Work task: A complete and exact copy of the entries below is the expected result.

[Data excerpts]
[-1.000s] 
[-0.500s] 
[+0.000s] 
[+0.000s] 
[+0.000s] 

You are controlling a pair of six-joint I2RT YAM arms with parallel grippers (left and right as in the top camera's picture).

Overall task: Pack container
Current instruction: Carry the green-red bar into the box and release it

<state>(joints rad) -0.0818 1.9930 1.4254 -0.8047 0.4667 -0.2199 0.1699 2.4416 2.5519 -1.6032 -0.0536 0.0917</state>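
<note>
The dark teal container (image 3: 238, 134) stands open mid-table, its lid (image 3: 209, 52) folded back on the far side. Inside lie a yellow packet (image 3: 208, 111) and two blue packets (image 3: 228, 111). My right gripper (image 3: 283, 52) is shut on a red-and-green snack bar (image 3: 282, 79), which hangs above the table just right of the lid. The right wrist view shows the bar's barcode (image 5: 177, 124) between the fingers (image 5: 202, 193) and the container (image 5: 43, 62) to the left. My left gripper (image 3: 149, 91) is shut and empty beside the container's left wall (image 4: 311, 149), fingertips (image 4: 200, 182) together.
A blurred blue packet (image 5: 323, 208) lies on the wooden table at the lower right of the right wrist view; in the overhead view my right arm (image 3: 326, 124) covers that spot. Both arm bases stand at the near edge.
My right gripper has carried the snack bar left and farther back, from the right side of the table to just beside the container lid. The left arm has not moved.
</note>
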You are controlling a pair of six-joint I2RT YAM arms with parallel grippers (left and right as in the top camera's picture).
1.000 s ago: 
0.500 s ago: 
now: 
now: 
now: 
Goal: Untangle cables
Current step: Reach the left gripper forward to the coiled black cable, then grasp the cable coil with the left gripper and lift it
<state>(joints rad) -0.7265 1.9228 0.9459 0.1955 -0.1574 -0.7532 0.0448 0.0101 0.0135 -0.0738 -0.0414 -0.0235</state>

Task result:
[-1.000s] 
[-0.500s] 
[+0.000s] 
[+0.000s] 
[+0.000s] 

You are controlling a pair of six-joint I2RT YAM arms with parallel grippers (left and right as in the top camera's picture).

Overall task: Pack container
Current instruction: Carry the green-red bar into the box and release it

<state>(joints rad) -0.0818 1.9930 1.4254 -0.8047 0.4667 -0.2199 0.1699 2.4416 2.5519 -1.6032 -0.0536 0.0917</state>
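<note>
The dark teal container (image 3: 238, 134) stands open mid-table, its lid (image 3: 209, 52) folded back on the far side. Inside lie a yellow packet (image 3: 208, 111) and two blue packets (image 3: 228, 111). My right gripper (image 3: 283, 52) is shut on a red-and-green snack bar (image 3: 282, 79), which hangs above the table just right of the lid. The right wrist view shows the bar's barcode (image 5: 177, 124) between the fingers (image 5: 202, 193) and the container (image 5: 43, 62) to the left. My left gripper (image 3: 149, 91) is shut and empty beside the container's left wall (image 4: 311, 149), fingertips (image 4: 200, 182) together.
A blurred blue packet (image 5: 323, 208) lies on the wooden table at the lower right of the right wrist view; in the overhead view my right arm (image 3: 326, 124) covers that spot. Both arm bases stand at the near edge.
My right gripper has carried the snack bar left and farther back, from the right side of the table to just beside the container lid. The left arm has not moved.
</note>
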You are controlling a pair of six-joint I2RT YAM arms with parallel grippers (left and right as in the top camera's picture).
1.000 s ago: 
0.500 s ago: 
now: 
now: 
now: 
Goal: Untangle cables
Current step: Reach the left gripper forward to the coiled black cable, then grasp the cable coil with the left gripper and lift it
<state>(joints rad) -0.7265 1.9228 0.9459 0.1955 -0.1574 -0.7532 0.0448 0.0101 0.0135 -0.0738 -0.0414 -0.0235</state>

For this exercise, nothing more is required.